[PROVIDED RECORDS]
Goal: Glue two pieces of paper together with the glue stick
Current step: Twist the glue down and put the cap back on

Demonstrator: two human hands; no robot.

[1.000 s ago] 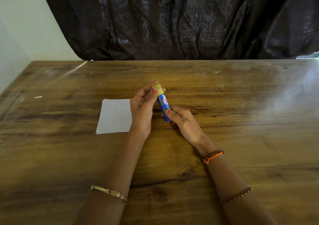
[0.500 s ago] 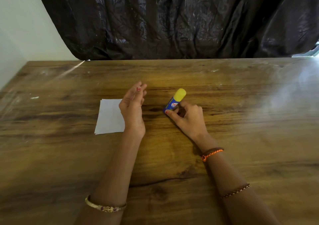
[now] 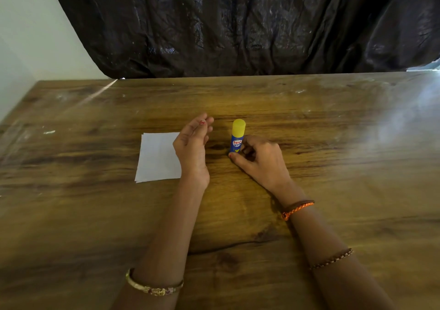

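The right hand [image 3: 260, 161] pinches the capped glue stick [image 3: 237, 136] upright on the table [image 3: 333, 167], the left hand [image 3: 192, 143] hovers relaxed and empty beside the papers [image 3: 157, 157]; uncapping seems next.

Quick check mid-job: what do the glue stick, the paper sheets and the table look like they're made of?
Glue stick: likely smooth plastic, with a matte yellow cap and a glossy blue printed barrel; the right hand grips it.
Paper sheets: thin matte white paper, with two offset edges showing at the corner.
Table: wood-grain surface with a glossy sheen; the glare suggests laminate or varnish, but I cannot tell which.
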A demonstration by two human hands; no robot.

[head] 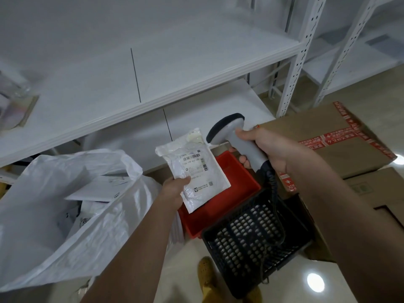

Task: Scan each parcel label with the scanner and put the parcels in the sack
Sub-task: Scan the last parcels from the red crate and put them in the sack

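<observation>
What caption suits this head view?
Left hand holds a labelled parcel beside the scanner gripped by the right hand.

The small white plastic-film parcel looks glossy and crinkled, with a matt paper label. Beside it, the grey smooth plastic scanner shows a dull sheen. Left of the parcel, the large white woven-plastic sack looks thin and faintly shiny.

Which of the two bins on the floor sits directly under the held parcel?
The red bin, solid-walled; the black perforated basket sits nearer the person, beside it.
</observation>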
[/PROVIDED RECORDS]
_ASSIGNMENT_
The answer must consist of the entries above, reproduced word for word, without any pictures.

_WRITTEN REPLY_
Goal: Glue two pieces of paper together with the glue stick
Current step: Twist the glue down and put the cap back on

Demonstrator: two human hands; no robot.

[1.000 s ago] 
[0.500 s ago] 
[now] 

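The right hand [image 3: 260, 161] pinches the capped glue stick [image 3: 237, 136] upright on the table [image 3: 333, 167], the left hand [image 3: 192, 143] hovers relaxed and empty beside the papers [image 3: 157, 157]; uncapping seems next.

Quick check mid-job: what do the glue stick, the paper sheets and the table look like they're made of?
Glue stick: likely smooth plastic, with a matte yellow cap and a glossy blue printed barrel; the right hand grips it.
Paper sheets: thin matte white paper, with two offset edges showing at the corner.
Table: wood-grain surface with a glossy sheen; the glare suggests laminate or varnish, but I cannot tell which.
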A demonstration by two human hands; no robot.

[head] 

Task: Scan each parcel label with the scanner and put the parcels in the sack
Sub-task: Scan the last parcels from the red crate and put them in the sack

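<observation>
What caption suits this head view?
Left hand holds a labelled parcel beside the scanner gripped by the right hand.

The small white plastic-film parcel looks glossy and crinkled, with a matt paper label. Beside it, the grey smooth plastic scanner shows a dull sheen. Left of the parcel, the large white woven-plastic sack looks thin and faintly shiny.

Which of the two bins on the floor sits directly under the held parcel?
The red bin, solid-walled; the black perforated basket sits nearer the person, beside it.
</observation>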

Nothing remains to be added to this answer.